Most discussions of suffering risks from artificial superintelligence focus on future minds or non-human beings. These concerns are important. However, might an ASI also inflict severe suffering on humans who exist when it takes over or on simulations of their minds?

If this specific category of s-risks is significant, I think that talking about it may encourage more people to care about s-risks even if they do not believe in the moral foundations of longtermism. Rightly or wrongly, many people value the well-being of themselves and people they know in the present over that of other beings. If we can show that s-risks could affect contemporary humans, that can help build broader support for avoiding these risks. 

Some of the questions I raise here also apply to estimating s-risk probabilities more generally.

Summary

Placing a probability on s-risks to contemporary humans seems difficult due to limited understanding of AI's goals. However, there are some factors that may increase this risk beyond mere chance, including the path-dependent nature of AI development, instrumental use of sentient simulations, spiteful inner objectives, near-miss scenarios, and misuse of intent-aligned AI. However, the overall probability remains uncertain. 

Difficulty of assigning probability to human-preserving goals of misaligned ASI

Existing AI models often behave in unpredicted ways,[2] and if AI reaches human-level intelligence before we solve inner alignment, its inner objective will be uncontrollable. This unpredictability makes it hard to meaningfully estimate the probability that an unaligned ASI’s terminal goals will involve human minds (virtual or physical, suffering or happy)[3] rather than being a “paperclip maximizer.” [4] A few arguments suggest that the consequence of misalignment is much more likely to be “mere extinction” than s-risks affecting contemporary humans:

  • If we assume an ignorance prior over possible AI objectives, futures involving humans make up only a tiny fraction of possibilities. However, it's unclear exactly how small.[5]
  • Occam’s razor: A scenario in which misaligned AI chooses to emulate the brains of contemporary humans or maintain us in meat-space is much more complex than tiling the universe with paperclips. [6]
  • Outside view: Most people in the AI safety community seem to focus on extinction.[7] And although some people focus on s-risk, these discussions tend to focus on, e.g. sentient subroutines, non-human animals, or minds that may come to exist in the far future, rather than existing humans. To the extent that you defer to this community's concensus, this is evidence against s-risks to current humans being a major concern. 

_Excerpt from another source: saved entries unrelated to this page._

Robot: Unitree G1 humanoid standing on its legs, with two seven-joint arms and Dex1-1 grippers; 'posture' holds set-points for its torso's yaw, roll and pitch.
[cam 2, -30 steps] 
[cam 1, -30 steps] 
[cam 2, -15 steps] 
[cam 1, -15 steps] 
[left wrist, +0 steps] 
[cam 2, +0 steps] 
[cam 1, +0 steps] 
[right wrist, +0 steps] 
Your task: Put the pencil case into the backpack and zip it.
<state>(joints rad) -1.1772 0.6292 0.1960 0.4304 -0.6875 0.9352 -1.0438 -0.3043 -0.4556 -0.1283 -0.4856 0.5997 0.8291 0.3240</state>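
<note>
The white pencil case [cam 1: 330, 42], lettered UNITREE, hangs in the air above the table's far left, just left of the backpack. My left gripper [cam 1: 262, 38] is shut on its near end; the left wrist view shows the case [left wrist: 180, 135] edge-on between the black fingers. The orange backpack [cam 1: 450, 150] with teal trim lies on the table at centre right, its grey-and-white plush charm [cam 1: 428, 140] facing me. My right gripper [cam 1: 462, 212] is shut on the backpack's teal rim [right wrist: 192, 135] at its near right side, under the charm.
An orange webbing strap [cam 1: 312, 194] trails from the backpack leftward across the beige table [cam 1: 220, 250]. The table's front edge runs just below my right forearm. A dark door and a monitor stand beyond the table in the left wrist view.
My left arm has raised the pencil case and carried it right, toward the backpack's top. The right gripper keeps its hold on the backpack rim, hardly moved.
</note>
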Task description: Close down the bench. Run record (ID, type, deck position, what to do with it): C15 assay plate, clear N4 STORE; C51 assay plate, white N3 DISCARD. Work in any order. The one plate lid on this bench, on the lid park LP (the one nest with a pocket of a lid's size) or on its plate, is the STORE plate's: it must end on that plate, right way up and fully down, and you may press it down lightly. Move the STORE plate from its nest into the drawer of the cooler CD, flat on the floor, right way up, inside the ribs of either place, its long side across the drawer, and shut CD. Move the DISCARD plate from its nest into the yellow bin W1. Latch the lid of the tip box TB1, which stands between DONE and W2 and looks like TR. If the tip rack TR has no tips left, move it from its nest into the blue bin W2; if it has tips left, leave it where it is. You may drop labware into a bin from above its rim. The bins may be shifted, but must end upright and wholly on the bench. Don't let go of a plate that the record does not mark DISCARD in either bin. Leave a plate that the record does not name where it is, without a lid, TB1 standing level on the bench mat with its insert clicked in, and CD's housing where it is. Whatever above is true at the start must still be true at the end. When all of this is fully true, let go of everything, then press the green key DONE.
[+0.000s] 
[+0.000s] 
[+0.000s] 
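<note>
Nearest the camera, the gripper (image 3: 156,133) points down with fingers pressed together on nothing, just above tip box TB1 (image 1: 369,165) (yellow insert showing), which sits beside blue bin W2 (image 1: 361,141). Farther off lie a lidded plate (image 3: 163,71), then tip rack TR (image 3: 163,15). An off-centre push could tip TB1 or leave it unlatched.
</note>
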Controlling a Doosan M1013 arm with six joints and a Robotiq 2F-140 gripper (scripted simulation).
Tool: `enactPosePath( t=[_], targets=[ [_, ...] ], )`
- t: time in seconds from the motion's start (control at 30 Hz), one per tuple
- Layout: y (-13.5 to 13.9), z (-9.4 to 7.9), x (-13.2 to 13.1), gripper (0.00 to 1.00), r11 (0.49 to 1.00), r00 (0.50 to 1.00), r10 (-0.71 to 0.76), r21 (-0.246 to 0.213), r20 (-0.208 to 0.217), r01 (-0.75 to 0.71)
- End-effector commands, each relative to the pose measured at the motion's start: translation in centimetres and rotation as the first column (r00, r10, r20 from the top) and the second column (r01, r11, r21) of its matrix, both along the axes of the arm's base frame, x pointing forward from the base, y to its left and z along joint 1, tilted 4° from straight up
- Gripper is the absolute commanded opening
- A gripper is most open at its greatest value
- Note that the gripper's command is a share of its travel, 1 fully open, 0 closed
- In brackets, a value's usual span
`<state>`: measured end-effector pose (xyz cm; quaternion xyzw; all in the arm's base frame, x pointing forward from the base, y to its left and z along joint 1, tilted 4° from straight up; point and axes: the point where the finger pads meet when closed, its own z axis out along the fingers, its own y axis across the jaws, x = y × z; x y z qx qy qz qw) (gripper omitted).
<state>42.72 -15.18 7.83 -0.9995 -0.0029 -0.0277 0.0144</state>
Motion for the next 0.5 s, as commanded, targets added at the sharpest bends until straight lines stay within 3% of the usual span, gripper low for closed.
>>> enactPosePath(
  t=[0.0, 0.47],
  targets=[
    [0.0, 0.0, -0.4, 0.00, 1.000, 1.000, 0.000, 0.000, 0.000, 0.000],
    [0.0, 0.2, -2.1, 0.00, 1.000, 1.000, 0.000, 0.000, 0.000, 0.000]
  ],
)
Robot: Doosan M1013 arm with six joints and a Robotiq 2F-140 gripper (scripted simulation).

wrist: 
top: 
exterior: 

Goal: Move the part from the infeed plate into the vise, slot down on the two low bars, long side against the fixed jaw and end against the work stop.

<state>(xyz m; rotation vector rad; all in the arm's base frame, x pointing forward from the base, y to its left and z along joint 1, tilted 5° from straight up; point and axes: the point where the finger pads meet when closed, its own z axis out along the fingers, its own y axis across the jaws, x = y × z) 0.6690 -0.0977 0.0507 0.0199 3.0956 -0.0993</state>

However, even if the probability of s-risk is low compared to x-risk, it may still be worth worrying about, given the astronomically worse stakes.[8] While it is plausible that the risk is too low to worry about, even given these stakes;[9] it is also plausible that the risk is significant because of the uncertainty about what prior to assign and reasons to think that the probability is higher than it would seem a priori.

The goals of a misaligned AI may not be purely random. When current AI systems fail, they typically optimize for proxies that correlate with their training objectives rather than completely unrelated goals. This matters because most AI systems train extensively on human-related tasks and data. Even a misaligned AI might develop goals that involve humans or human models, but not necessarily in ways we want. However, it is unclear how likely this is to involve conscious humans rather than other ways of maximizing reward. 

Questions:

  • Assuming that an ASI develops a random terminal goal, what prior should one place on such a goal involving humans?
  • To what extent is it accurate to describe a misaligned AI’s inner objective as random?
  • What evidence do we have that can help us predict an unaligned AI’s goals? What does this evidence say about whether its goals would involve human suffering rather than extinction?

Instrumental simulations

Even an AI with a terminal goal of creating paperclips may instantiate suffering for instrumental reasons.[10] 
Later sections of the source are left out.